Work instruction »
Reproduce the listing that follows word for word, without its pictures.

Provided data »
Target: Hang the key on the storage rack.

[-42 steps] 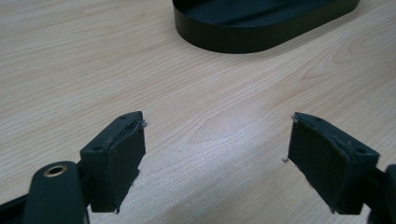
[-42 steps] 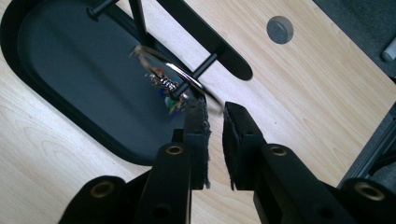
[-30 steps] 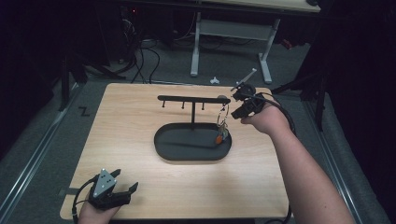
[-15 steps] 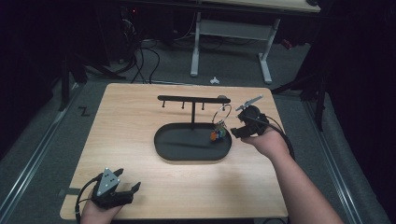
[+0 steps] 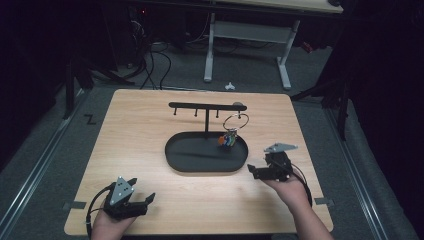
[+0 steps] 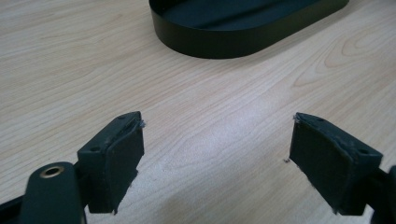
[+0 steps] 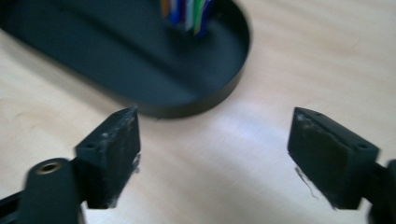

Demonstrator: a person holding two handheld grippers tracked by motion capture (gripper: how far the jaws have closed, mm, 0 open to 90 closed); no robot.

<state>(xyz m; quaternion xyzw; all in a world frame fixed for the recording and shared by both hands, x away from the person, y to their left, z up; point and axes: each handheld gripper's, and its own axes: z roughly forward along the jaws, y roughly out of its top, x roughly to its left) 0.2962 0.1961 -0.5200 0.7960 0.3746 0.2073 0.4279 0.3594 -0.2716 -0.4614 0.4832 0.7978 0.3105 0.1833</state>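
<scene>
The key ring hangs from the right end of the black rack, on the hook nearest that end, and its bunch of coloured tags dangles down to the right part of the black oval tray that forms the rack's base. The rack and tray stand near the middle of the wooden counter, a little toward the far edge. In the right gripper view the tags show at the top, striped orange, blue, white and green, hanging over the tray floor.

The right tool sits low over the counter just off the tray's right end, well below the ring and apart from it. Its jaws have just been opening and now stand spread wide, with bare wood and the tray's rim between them and nothing pinched. The right gripper view is slightly blurred.

The left tool is near the counter's near-left corner, well apart from the tray. Its jaws are also spread wide and pinch nothing; the left gripper view shows plain wood grain between the pads and the tray's near wall farther off.
</scene>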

Reply »
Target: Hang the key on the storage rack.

[-42 steps] 
[-42 steps] 
[-30 steps] 
[-15 steps] 
[+0 steps] 
[+0 steps] 
[+0 steps] 

Demonstrator: a person holding two handheld grippers tracked by motion capture (gripper: how far the jaws have closed, mm, 0 open to 90 closed); no robot.

<state>(xyz m; quaternion xyzw; all in a world frame fixed for the recording and shared by both hands, x away from the person, y to their left, z up; point and axes: each handheld gripper's, and its own axes: z roughly forward along the jaws, y roughly out of its top, x roughly to its left) 0.2962 0.1961 -0.5200 0.7960 0.3746 0.2073 0.4279 0.3594 -0.2716 -0.4614 0.4832 0.7978 0.3105 0.1833</state>
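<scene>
The key ring hangs from the right end of the black rack, on the hook nearest that end, and its bunch of coloured tags dangles down to the right part of the black oval tray that forms the rack's base. The rack and tray stand near the middle of the wooden counter, a little toward the far edge. In the right gripper view the tags show at the top, striped orange, blue, white and green, hanging over the tray floor.

The right tool sits low over the counter just off the tray's right end, well below the ring and apart from it. Its jaws have just been opening and now stand spread wide, with bare wood and the tray's rim between them and nothing pinched. The right gripper view is slightly blurred.

The left tool is near the counter's near-left corner, well apart from the tray. Its jaws are also spread wide and pinch nothing; the left gripper view shows plain wood grain between the pads and the tray's near wall farther off.
</scene>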

This completes the required output.